[Material provided]
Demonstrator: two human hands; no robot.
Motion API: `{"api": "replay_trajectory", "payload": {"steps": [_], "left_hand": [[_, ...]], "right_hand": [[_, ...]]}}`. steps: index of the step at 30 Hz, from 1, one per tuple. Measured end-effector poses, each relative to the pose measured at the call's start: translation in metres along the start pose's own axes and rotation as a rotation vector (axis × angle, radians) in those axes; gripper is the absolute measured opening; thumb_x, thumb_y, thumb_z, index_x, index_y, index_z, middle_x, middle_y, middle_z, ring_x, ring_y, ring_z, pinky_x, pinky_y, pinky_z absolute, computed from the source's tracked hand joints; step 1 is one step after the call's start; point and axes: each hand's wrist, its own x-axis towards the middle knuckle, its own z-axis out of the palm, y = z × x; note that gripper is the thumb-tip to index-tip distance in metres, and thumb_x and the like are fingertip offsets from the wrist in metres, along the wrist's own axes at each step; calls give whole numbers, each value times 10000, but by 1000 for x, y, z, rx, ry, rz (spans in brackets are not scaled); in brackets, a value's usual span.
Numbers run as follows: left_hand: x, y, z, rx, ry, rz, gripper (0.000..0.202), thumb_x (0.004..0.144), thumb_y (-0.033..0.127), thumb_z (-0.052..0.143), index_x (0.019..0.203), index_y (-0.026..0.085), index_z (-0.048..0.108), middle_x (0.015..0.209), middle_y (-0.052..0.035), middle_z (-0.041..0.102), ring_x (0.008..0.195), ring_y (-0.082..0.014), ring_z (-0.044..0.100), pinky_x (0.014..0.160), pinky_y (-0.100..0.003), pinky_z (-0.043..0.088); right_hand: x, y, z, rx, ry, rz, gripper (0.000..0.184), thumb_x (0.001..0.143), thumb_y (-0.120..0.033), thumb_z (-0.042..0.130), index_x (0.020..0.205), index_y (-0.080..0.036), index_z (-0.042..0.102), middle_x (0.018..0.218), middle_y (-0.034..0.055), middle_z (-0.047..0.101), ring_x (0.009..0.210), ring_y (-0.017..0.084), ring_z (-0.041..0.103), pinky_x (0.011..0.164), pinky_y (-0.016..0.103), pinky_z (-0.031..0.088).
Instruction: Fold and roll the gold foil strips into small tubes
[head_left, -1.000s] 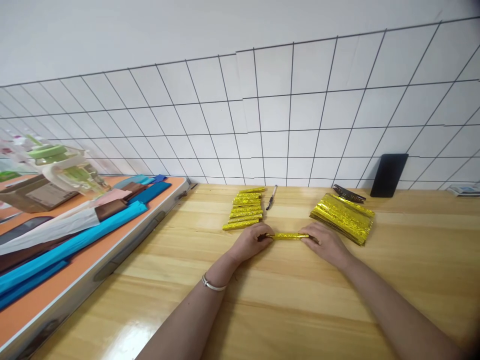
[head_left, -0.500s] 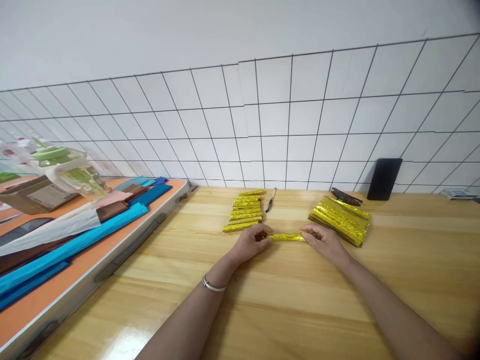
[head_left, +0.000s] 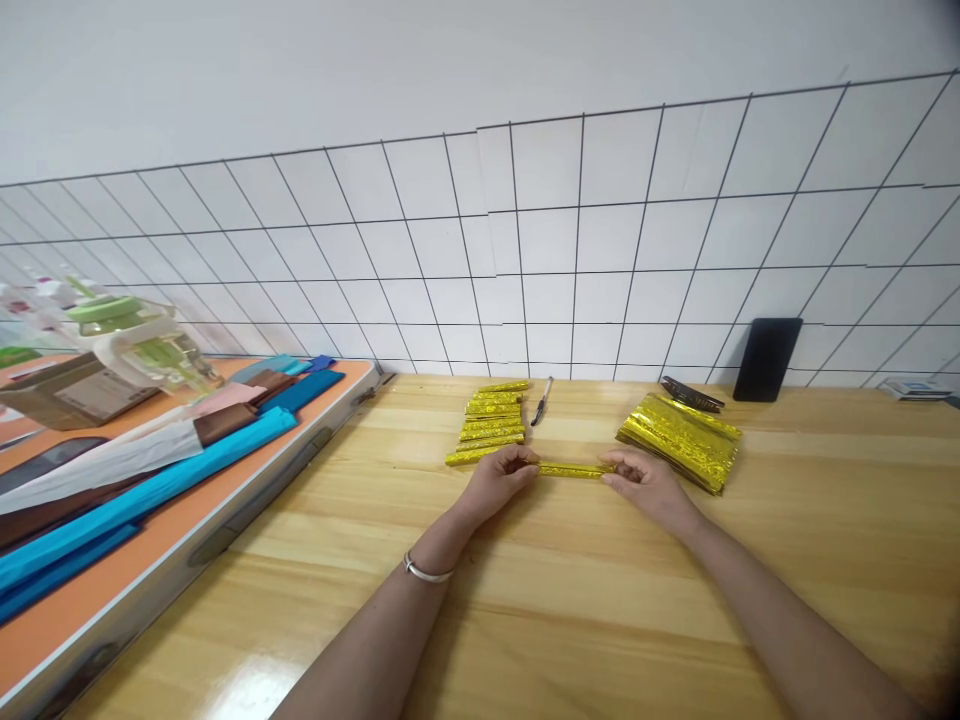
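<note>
A narrow folded strip of shiny gold foil (head_left: 570, 470) stretches between my two hands, just above or on the wooden table. Its left end is pinched by my left hand (head_left: 501, 480), which wears a silver bangle on the wrist. My right hand (head_left: 643, 482) grips the right end with thumb and fingers. Beyond my left hand lies a row of several folded gold foil strips (head_left: 491, 425). To the right of my right hand is a stack of flat gold foil sheets (head_left: 686, 440).
A pen (head_left: 541, 400) lies behind the strip. A black stapler-like object (head_left: 691, 394) sits behind the stack, and a black phone-like slab (head_left: 767, 360) leans on the tiled wall. At left, an orange-topped surface (head_left: 225, 490) holds blue paper rolls (head_left: 247, 440), a cardboard box (head_left: 86, 390) and a green-lidded bottle (head_left: 142, 340).
The foil between my hands now looks narrower, and its visible face has turned. My fingers have shifted slightly at both ends. The other things stay where they were.
</note>
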Motion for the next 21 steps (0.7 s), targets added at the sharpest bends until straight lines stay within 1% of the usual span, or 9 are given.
{"api": "replay_trajectory", "payload": {"steps": [5, 8, 12, 15, 18, 21], "left_hand": [[-3, 7, 1, 168, -29, 54, 161, 784, 280, 585, 886, 173, 649, 796, -14, 635, 721, -126, 556, 650, -223, 448], [-3, 10, 2, 254, -41, 106, 140, 790, 257, 579, 879, 180, 654, 795, -9, 636, 717, -124, 555, 658, -225, 444], [-4, 12, 2, 333, -70, 171, 115, 786, 223, 585, 868, 186, 656, 807, -12, 633, 735, -129, 555, 684, -233, 441], [-5, 15, 1, 360, -93, 195, 131, 771, 208, 601, 891, 189, 648, 835, -19, 630, 769, -140, 556, 711, -245, 444], [-5, 17, 0, 363, -115, 205, 148, 769, 204, 602, 911, 186, 638, 862, -28, 628, 808, -152, 557, 743, -257, 447], [-5, 17, 0, 375, -114, 216, 137, 776, 203, 596, 905, 188, 638, 857, -28, 628, 808, -153, 558, 745, -258, 447]], "right_hand": [[1, 3, 0, -91, -26, -59, 217, 798, -344, 576, 955, -224, 666, 836, 40, 628, 647, 145, 545, 566, 270, 463], [1, 5, -1, -135, -46, -95, 194, 808, -324, 570, 951, -238, 669, 859, 42, 640, 733, 167, 577, 642, 292, 482], [0, 3, -1, -188, -64, -126, 178, 819, -295, 562, 958, -254, 666, 891, 40, 644, 818, 181, 584, 746, 326, 481], [-1, 0, -3, -237, -68, -150, 192, 826, -297, 554, 983, -263, 659, 904, 44, 642, 837, 189, 584, 753, 335, 482], [-1, -3, -6, -285, -96, -182, 215, 806, -310, 582, 1003, -260, 652, 912, 46, 638, 822, 187, 589, 720, 321, 495], [-1, -3, -9, -264, -100, -184, 229, 785, -314, 609, 1002, -255, 650, 924, 45, 636, 806, 183, 593, 712, 320, 501]]}}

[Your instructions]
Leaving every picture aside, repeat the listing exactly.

[Your response]
Demonstrator: two human hands; no robot.
Motion API: `{"api": "replay_trajectory", "payload": {"steps": [_], "left_hand": [[_, ...]], "right_hand": [[_, ...]]}}`. steps: index of the step at 30 Hz, from 1, one per tuple. Measured end-effector poses, each relative to the pose measured at the call's start: translation in metres along the start pose's own axes and rotation as a rotation vector (axis × angle, radians) in those axes; gripper is the absolute measured opening; thumb_x, thumb_y, thumb_z, index_x, index_y, index_z, middle_x, middle_y, middle_z, ring_x, ring_y, ring_z, pinky_x, pinky_y, pinky_z absolute, computed from the source's tracked hand joints; step 1 is one step after the call's start; point and axes: each hand's wrist, its own x-axis towards the middle knuckle, its own z-axis out of the palm, y = z × x; note that gripper is the thumb-tip to index-tip distance in metres, and thumb_x and the like are fingertip offsets from the wrist in metres, along the wrist's own axes at each step; calls give whole numbers, each value times 10000, but by 1000 for x, y, z, rx, ry, rz (spans in brackets are not scaled); in brackets, a value's usual span.
Numbers run as follows: left_hand: x, y, z, rx, ry, rz, gripper (0.000..0.202), thumb_x (0.004..0.144), thumb_y (-0.033..0.127), thumb_z (-0.052..0.143), index_x (0.019..0.203), index_y (-0.026..0.085), index_z (-0.048..0.108), middle_x (0.015..0.209), middle_y (-0.052..0.035), middle_z (-0.041..0.102), ring_x (0.008..0.195), ring_y (-0.082..0.014), ring_z (-0.044..0.100), pinky_x (0.014..0.160), pinky_y (-0.100..0.003), pinky_z (-0.043..0.088); right_hand: x, y, z, rx, ry, rz, gripper (0.000..0.184), thumb_x (0.001..0.143), thumb_y (-0.120..0.033), thumb_z (-0.042..0.130), index_x (0.020..0.205), index_y (-0.080..0.036), index_z (-0.042..0.102), middle_x (0.018..0.218), middle_y (-0.034..0.055), middle_z (-0.047..0.101), ring_x (0.009..0.210), ring_y (-0.017..0.084), ring_z (-0.041..0.103), pinky_x (0.011..0.164), pinky_y (-0.016..0.103), pinky_z (-0.031..0.088).
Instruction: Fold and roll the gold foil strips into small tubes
[head_left, -1.000s] 
[head_left, -0.500s] 
[head_left, +0.000s] 
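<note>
A narrow folded strip of shiny gold foil (head_left: 570, 470) stretches between my two hands, just above or on the wooden table. Its left end is pinched by my left hand (head_left: 501, 480), which wears a silver bangle on the wrist. My right hand (head_left: 643, 482) grips the right end with thumb and fingers. Beyond my left hand lies a row of several folded gold foil strips (head_left: 491, 425). To the right of my right hand is a stack of flat gold foil sheets (head_left: 686, 440).
A pen (head_left: 541, 400) lies behind the strip. A black stapler-like object (head_left: 691, 394) sits behind the stack, and a black phone-like slab (head_left: 767, 360) leans on the tiled wall. At left, an orange-topped surface (head_left: 225, 490) holds blue paper rolls (head_left: 247, 440), a cardboard box (head_left: 86, 390) and a green-lidded bottle (head_left: 142, 340).
The foil between my hands now looks narrower, and its visible face has turned. My fingers have shifted slightly at both ends. The other things stay where they were.
</note>
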Motion for the next 21 steps (0.7 s), targets added at the sharpest bends until straight lines stay within 1% of the usual span, or 9 are given.
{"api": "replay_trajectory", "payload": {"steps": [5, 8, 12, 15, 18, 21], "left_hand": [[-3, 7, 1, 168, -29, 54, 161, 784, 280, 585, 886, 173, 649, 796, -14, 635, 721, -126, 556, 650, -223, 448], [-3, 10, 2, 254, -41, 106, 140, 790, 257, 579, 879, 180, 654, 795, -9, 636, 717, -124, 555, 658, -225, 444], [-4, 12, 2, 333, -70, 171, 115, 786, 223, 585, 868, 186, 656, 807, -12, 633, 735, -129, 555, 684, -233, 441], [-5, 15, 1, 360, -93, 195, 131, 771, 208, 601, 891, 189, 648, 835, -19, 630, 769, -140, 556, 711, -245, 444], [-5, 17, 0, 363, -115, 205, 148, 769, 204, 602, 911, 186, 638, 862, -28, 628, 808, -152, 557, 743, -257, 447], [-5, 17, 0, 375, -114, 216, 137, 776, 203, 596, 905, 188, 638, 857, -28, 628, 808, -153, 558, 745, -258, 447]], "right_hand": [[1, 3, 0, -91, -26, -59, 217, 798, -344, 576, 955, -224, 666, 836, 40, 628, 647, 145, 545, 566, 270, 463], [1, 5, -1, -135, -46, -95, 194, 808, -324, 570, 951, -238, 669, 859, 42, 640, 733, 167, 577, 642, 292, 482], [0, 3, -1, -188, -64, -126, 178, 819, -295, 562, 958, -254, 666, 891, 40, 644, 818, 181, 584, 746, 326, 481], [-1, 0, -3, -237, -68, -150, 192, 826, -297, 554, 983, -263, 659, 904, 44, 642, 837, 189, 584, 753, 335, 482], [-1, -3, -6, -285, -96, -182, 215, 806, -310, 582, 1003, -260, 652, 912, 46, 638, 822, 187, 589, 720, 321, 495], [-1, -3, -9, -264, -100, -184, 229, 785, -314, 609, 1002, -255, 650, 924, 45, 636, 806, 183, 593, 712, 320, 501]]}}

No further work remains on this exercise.